Instructions to follow
Repeat the listing verbatim. Drop any pictures.

Available data
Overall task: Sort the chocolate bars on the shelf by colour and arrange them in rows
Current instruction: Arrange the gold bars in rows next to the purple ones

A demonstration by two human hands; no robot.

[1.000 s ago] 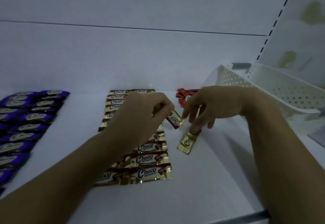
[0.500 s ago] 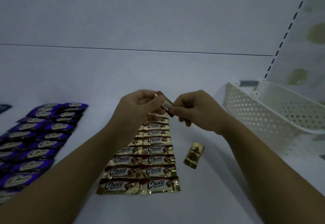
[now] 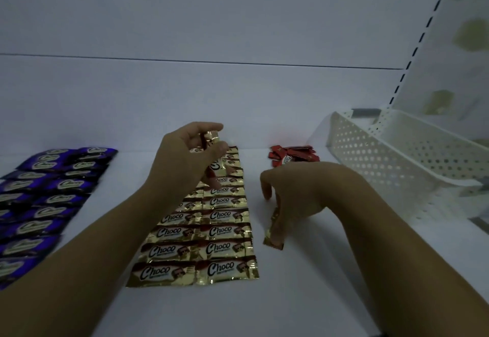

Final answer
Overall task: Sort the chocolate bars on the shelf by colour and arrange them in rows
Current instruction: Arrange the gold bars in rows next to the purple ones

A demonstration by two human hands; no robot.

[1.000 s ago] 
[0.500 s ago] 
[now] 

No further output is required for this answer.